Evaluate: $\lim_{x\to5}\left(\dfrac{\log{(x+5)}-\log{(5-x)}}{x-5}\right)$

If we put $x=5$, we get $\dfrac{\infty}{0}$ form, which is not an indeterminate form, right?

So, I was tempted to write 'not defined' as answer. Yet I half-heartedly applied L'Hospital but didn't get any answer. I expanded $\log$ series. Still no answer.

Even after looking at the following solution, I am not able to understand it.

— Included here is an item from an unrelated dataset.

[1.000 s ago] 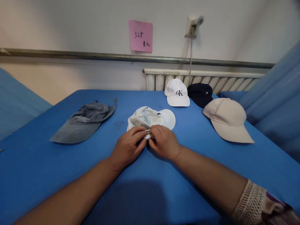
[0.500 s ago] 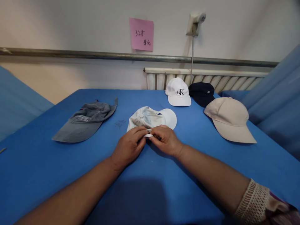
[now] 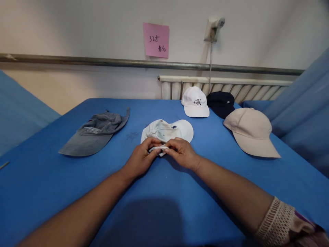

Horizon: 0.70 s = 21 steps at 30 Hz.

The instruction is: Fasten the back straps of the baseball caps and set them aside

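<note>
Pale cap (image 3: 167, 130) fwd of L hand (image 3: 141, 156), R hand (image 3: 182, 153); edge pinched.

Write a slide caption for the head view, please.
Left hand and right hand pinch a pale cap on a blue table, four other caps nearby.

Left hand (image 3: 142, 156) at the near side of the pale cap (image 3: 168, 131), fingers curled, thumb pinching the cap's fabric, right hand (image 3: 182, 153) just beside it, thumb and fingers likewise pinching, left forearm (image 3: 102, 195) and right forearm (image 3: 231, 190) converging toward the cap.
</note>
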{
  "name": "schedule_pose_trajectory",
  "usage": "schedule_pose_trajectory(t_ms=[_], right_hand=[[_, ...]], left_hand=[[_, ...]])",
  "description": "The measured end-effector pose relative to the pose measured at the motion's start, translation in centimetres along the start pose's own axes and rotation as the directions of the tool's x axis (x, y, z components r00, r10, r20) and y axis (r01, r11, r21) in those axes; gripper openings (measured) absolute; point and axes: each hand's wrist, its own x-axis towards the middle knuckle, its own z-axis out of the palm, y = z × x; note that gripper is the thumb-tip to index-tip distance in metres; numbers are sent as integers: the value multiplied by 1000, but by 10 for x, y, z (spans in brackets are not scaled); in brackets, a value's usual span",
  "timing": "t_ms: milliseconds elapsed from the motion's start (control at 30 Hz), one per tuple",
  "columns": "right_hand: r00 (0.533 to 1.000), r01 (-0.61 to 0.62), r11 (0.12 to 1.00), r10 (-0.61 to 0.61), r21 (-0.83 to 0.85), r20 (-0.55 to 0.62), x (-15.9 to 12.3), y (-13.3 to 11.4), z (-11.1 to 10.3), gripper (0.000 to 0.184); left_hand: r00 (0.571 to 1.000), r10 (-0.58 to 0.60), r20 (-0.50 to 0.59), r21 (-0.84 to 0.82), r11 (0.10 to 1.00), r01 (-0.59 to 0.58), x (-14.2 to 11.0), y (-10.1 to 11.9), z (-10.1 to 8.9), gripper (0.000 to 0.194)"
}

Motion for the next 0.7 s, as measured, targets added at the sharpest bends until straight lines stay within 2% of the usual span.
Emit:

$$\lim_{x\to5}\left(\frac{\log(x+5)-\log(5-x)}{x-5}\right)\\=\lim_{x\to5}\left(\frac{(\log(x+5)-\log5)-(\log(5-x)-\log5)}{x-5}\right)\\=\lim_{x\to5}\left(\left(\frac{\log(x+5)-\log5}{x-5}\right)-\left(\frac{\log(5-x)-\log5}{x-5}\right)\right)\\=\lim_{x\to0}\left(\left(\frac{\log(x+5)-\log5}{x-5}\right)+\left(\frac{\log(5-x)-\log5}{5-x}\right)\right)\\=\frac15+\frac15=\frac25$$

I don't understand why and how the limit changed to $x\to0$.

Answer 1

Write $x:=5-\mathrm e^{-t}\;\,(t>0)$. Then $$\lim_{x\to5}\frac{\log(x+5)-\log(5-x)}{x-5}=\lim_{t\to\infty}\frac{\log(10-\mathrm e^{-t})+t}{\mathrm e^{-t}}=\infty.$$ So there is no limit. The change of the $x$ limit to $x\to0$ in the solution you cite is just plain wrong.